(WHAT TO DO) Produce a character-for-character copy of the data below.

(STORED DATA)
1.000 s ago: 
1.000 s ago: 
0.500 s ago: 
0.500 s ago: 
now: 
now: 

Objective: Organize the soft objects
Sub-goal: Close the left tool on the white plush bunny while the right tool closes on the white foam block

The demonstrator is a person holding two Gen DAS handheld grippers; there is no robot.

(YOUR RESPONSE)
1.000 s ago: 
1.000 s ago: 
0.500 s ago: 
0.500 s ago: 
now: 
now: 

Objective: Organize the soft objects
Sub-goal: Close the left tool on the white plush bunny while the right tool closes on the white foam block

The demonstrator is a person holding two Gen DAS handheld grippers; there is no robot.

At this stage, the exercise is finished.